▼

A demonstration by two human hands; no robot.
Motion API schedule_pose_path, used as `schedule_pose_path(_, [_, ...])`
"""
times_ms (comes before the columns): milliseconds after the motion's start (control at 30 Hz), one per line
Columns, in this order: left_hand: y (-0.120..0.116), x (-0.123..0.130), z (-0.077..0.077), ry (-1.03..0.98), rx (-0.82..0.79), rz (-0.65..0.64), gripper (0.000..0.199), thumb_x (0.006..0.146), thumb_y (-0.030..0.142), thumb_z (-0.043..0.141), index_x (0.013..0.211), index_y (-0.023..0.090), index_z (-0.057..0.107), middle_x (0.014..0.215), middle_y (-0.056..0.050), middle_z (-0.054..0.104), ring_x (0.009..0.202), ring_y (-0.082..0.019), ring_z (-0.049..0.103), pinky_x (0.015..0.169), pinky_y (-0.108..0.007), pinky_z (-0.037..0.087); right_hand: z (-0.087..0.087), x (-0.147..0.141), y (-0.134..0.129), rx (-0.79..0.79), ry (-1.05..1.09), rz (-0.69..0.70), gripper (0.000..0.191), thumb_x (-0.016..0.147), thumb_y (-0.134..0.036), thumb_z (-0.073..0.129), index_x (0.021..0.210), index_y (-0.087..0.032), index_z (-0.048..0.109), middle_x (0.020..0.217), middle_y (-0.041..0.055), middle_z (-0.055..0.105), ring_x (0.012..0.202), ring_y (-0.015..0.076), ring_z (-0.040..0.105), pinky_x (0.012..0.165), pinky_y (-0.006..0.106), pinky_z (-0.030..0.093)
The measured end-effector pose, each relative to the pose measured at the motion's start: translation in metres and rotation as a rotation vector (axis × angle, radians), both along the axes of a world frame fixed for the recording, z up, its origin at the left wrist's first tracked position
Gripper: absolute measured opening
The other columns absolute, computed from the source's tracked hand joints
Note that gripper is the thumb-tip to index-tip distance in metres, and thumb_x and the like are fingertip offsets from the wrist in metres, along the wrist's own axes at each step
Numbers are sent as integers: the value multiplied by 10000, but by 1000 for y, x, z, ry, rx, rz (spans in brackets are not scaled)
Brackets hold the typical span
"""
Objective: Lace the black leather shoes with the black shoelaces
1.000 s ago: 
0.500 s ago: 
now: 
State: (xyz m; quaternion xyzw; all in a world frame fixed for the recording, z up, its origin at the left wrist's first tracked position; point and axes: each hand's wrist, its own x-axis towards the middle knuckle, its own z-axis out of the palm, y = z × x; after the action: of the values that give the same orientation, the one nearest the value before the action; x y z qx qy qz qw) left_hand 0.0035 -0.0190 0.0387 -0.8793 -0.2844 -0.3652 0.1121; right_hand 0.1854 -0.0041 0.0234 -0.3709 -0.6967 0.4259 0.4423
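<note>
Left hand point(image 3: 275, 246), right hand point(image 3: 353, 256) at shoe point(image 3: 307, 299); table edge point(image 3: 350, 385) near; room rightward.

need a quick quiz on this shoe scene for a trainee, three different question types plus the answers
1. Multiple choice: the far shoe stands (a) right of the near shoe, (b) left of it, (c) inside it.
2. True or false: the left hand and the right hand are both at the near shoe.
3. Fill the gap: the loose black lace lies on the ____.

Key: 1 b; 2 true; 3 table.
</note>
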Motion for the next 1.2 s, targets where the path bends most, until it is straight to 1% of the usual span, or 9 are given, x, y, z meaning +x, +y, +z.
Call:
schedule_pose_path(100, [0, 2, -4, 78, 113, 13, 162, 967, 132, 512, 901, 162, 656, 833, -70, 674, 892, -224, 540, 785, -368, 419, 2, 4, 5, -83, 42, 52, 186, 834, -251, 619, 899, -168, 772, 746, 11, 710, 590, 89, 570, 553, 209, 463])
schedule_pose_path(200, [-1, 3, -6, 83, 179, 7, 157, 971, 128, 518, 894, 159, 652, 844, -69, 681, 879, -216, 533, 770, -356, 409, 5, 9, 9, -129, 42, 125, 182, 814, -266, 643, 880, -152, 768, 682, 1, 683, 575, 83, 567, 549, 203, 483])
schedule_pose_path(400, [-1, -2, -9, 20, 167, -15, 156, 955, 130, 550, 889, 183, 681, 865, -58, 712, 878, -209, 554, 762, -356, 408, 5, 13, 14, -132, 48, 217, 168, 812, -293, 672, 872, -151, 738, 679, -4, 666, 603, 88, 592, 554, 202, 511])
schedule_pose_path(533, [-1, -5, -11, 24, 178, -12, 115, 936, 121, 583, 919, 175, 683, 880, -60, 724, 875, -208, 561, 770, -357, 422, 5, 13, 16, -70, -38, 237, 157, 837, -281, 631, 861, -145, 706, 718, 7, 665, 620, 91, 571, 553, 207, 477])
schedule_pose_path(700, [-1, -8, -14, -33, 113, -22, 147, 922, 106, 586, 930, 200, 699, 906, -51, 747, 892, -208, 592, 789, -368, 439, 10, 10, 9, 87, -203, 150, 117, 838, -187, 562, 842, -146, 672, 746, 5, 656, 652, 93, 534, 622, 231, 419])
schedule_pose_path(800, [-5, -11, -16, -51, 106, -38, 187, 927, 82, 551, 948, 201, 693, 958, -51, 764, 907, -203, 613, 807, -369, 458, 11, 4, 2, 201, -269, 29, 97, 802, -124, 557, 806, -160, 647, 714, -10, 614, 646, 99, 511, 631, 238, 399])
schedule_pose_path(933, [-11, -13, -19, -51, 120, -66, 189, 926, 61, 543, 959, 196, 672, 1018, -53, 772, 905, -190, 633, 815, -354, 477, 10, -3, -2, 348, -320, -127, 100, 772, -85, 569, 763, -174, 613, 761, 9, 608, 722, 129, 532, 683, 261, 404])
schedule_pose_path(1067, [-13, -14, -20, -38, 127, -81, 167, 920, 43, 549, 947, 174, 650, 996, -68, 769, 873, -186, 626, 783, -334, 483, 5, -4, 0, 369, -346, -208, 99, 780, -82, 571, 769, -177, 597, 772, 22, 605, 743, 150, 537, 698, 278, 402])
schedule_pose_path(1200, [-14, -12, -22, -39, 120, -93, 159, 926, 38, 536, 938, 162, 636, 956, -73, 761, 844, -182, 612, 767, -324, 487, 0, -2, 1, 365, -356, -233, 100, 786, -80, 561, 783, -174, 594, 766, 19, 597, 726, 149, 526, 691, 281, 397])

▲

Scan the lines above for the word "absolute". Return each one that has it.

__TASK OUTPUT__.
Gripper: absolute measured opening
The other columns absolute, computed from the source's tracked hand joints

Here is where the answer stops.